How to specify boundary current

Hi all,

I want to know if the neutron current on the boundary (inward and outward) can be specified in openmc. In other words, the boundary current is given as the boundary condition. How to apply this boundary in openmc. Can you give me some advice? Thank you.

yahui

There’s no “easy” way to do this, but depending on the shape of your boundary, there may be several ways to achieve it. For starters, if your boundary is an x-, y- or z-plane, you can use openmc.stats.CartesianIndependent to specify a distribution over each of the directions. For example, to have a source on a plane at z=5 that extends from x=-10 to 10 and y=-10 to 10:

x_dist = openmc.stats.Uniform(-10, 10)
y_dist = openmc.stats.Uniform(-10, 10)
z_dist = openmc.stats.Discrete([5.0], [1.0])
spatial_dist = openmc.stats.CartesianIndependent(x_dist, y_dist, z_dist)

Then you would need an angular distribution. For example, if you wanted a monodirectional distribution facing in the negative z direction:

angle_dist = openmc.stats.Monodirectional((0.0, 0.0, -1.0))

Then put these together in a source object

settings = openmc.Settings()
settings.source = openmc.Source(space=spatial_dist, angle=angle_dist)

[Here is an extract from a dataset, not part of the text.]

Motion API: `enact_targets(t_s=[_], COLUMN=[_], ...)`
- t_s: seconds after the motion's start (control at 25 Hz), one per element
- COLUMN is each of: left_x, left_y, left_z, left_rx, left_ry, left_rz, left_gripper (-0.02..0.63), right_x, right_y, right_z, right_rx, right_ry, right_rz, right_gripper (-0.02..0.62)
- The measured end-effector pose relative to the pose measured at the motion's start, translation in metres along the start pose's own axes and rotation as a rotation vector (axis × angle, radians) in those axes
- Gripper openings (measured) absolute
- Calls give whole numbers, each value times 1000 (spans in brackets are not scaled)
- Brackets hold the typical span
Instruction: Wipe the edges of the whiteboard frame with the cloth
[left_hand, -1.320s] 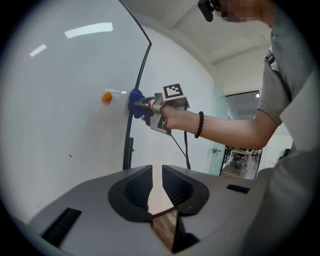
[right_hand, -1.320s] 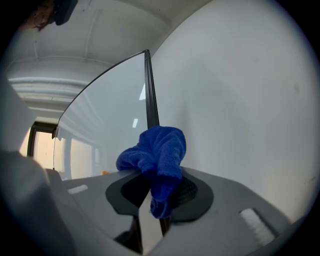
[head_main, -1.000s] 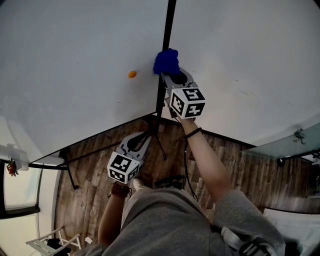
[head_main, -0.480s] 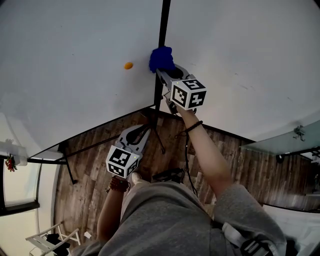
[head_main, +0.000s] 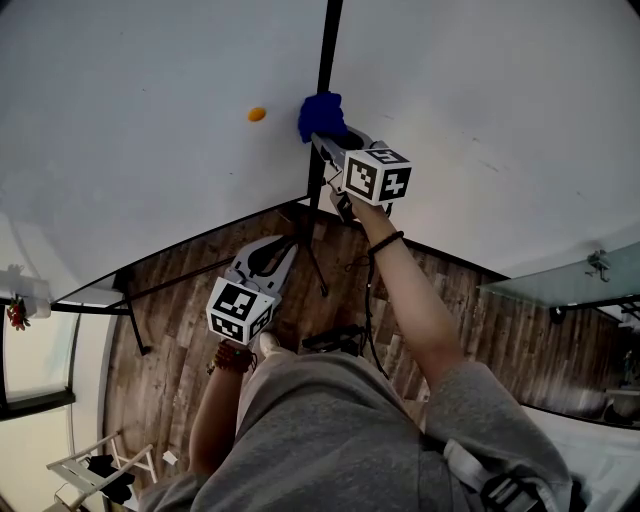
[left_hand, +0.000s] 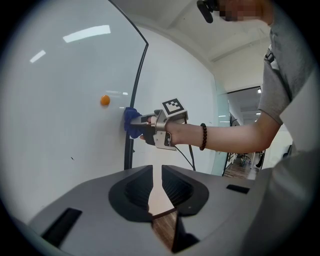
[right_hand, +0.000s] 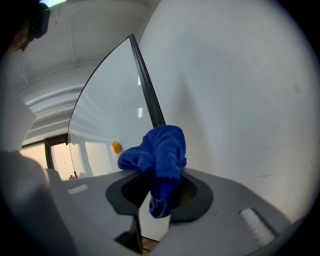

If this is not a viable approach, you could create a source file manually with source points distributed on the boundary

n_source = 10000
source_particles = []
for _ in range(n_source):
    # sample position/angle/energy of source site using Python
    p = openmc.SourceParticle(...)
    source_particles.append(p)
openmc.write_source_file(source_particles, "my_source.h5")

Then specify in the settings to use this file:

settings = openmc.Settings()
settings.source = openmc.Source(filename="my_source.h5")

Finally, your last option might be to write a C++ custom source routine.